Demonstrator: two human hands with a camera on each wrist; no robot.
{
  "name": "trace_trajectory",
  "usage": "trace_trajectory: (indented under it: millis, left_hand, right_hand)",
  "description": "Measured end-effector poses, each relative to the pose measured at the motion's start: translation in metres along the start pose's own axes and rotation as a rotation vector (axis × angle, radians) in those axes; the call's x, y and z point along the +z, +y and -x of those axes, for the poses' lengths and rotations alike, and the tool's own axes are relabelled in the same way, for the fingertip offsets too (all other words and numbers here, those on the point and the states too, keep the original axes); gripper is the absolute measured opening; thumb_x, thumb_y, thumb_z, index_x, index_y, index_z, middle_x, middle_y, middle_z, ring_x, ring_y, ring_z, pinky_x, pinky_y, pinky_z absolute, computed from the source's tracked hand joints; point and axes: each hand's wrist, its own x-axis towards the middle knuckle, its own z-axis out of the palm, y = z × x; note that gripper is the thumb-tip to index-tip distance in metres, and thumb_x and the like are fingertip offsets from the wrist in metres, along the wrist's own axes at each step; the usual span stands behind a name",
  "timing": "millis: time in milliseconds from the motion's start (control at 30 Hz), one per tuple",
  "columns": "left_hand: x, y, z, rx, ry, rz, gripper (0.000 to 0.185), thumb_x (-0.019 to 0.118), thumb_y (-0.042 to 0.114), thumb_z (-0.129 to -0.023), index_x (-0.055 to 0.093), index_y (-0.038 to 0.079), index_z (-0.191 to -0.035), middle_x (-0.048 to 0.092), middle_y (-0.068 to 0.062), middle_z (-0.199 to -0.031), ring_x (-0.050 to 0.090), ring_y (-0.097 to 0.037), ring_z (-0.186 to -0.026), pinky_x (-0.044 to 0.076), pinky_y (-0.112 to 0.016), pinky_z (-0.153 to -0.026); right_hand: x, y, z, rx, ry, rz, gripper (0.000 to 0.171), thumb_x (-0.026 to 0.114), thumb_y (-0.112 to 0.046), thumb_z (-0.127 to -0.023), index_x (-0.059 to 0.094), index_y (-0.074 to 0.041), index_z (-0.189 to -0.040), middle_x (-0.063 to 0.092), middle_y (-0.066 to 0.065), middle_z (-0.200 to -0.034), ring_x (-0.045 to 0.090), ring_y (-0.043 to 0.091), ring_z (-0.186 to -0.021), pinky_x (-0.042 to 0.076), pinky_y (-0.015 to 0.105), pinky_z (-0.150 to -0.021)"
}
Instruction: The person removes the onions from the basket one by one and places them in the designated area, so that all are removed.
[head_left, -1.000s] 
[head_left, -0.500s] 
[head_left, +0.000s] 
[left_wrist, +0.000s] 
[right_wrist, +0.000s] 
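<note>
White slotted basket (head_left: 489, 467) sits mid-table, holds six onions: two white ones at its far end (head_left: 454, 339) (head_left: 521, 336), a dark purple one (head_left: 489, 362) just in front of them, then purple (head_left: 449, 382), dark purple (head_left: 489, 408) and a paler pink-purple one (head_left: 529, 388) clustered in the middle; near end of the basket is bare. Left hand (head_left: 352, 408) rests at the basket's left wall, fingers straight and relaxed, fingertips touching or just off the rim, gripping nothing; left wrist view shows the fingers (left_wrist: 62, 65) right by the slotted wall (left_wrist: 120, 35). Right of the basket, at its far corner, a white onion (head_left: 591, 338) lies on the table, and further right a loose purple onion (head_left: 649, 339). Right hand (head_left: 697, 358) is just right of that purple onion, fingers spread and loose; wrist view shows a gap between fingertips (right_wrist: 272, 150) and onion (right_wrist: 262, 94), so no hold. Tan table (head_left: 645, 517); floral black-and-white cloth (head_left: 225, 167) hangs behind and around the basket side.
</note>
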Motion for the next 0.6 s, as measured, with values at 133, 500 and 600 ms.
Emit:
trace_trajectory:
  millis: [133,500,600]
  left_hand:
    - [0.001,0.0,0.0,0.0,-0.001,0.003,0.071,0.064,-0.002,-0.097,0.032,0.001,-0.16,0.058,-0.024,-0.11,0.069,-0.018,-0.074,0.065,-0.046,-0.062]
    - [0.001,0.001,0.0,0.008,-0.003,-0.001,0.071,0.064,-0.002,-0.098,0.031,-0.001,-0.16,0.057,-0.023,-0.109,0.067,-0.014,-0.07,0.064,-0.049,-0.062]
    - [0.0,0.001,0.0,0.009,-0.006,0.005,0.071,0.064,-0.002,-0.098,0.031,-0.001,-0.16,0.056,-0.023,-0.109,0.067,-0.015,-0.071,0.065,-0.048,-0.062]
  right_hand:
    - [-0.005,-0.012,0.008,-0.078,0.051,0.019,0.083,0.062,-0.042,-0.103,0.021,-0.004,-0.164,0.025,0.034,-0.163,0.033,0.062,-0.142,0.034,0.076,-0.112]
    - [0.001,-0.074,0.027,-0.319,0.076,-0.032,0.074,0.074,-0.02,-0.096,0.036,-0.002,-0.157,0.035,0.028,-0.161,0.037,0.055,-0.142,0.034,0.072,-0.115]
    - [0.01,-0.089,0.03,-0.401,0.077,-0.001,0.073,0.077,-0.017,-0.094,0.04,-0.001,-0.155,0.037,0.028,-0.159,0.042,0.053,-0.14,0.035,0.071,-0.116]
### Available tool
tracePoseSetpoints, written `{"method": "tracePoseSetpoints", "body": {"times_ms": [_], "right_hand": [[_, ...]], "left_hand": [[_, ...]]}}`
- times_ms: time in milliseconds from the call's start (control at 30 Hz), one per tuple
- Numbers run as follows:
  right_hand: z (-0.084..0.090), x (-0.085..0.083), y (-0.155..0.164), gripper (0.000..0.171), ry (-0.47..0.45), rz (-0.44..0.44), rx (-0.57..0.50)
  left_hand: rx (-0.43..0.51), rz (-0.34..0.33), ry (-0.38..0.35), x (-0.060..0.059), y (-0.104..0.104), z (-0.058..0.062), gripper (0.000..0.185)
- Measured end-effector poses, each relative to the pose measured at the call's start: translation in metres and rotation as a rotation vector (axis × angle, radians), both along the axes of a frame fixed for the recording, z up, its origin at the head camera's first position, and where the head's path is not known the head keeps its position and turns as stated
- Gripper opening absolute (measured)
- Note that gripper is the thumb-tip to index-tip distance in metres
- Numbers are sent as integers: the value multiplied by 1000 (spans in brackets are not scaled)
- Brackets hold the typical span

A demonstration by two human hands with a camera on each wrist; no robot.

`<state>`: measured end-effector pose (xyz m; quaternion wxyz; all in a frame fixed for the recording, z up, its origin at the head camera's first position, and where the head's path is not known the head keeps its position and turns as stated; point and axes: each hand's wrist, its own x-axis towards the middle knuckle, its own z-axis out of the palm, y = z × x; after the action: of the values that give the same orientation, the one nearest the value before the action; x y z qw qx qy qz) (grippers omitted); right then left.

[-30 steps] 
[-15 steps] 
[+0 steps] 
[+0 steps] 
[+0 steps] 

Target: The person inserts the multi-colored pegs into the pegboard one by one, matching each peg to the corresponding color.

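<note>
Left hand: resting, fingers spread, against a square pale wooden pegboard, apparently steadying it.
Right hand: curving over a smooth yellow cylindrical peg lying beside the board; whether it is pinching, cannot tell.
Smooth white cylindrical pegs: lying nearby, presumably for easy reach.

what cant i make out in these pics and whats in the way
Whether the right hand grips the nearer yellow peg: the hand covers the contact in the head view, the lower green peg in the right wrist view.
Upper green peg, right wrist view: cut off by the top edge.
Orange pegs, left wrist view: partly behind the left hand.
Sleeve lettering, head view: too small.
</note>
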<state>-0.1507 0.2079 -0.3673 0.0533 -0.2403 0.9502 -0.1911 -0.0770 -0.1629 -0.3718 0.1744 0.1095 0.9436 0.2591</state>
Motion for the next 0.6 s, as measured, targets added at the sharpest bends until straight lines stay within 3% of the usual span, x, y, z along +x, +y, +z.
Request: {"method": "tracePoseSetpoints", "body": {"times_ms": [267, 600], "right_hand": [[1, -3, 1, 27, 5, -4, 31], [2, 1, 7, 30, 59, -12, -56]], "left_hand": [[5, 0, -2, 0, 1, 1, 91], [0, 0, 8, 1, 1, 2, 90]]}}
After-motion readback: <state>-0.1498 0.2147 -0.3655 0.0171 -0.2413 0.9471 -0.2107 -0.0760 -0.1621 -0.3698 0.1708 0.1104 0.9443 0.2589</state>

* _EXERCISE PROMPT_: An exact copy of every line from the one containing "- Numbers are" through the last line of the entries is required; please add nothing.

* _ANSWER SECTION_:
- Numbers are sent as integers: the value multiplied by 1000 (spans in brackets are not scaled)
- Brackets hold the typical span

A demonstration by two human hands with a camera on each wrist; no robot.

`<state>`: measured end-effector pose (xyz m; quaternion wxyz; all in a frame fixed for the recording, z up, its origin at the head camera's first position, and where the head's path is not known the head keeps its position and turns as stated; point and axes: each hand's wrist, its own x-axis towards the middle knuckle, its own z-axis out of the palm, y = z × x; after the action: of the values that give the same orientation, the one nearest the value before the action; x y z qw qx qy qz) (grippers omitted); right then left.

[-30 steps] 
[-15 steps] 
[+0 steps] 
[+0 steps] 
[+0 steps] 

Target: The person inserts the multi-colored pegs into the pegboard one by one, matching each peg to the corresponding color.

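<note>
Left hand: resting, fingers spread, against a square pale wooden pegboard, apparently steadying it.
Right hand: curving over a smooth yellow cylindrical peg lying beside the board; whether it is pinching, cannot tell.
Smooth white cylindrical pegs: lying nearby, presumably for easy reach.

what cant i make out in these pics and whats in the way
Whether the right hand grips the nearer yellow peg: the hand covers the contact in the head view, the lower green peg in the right wrist view.
Upper green peg, right wrist view: cut off by the top edge.
Orange pegs, left wrist view: partly behind the left hand.
Sleeve lettering, head view: too small.
</note>
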<state>-0.1507 0.2079 -0.3673 0.0533 -0.2403 0.9502 -0.1911 -0.0770 -0.1629 -0.3718 0.1744 0.1095 0.9436 0.2591</state>
Motion for the next 0.6 s, as measured, targets added at the sharpest bends until straight lines stay within 3% of the usual span, x, y, z along +x, +y, +z.
Request: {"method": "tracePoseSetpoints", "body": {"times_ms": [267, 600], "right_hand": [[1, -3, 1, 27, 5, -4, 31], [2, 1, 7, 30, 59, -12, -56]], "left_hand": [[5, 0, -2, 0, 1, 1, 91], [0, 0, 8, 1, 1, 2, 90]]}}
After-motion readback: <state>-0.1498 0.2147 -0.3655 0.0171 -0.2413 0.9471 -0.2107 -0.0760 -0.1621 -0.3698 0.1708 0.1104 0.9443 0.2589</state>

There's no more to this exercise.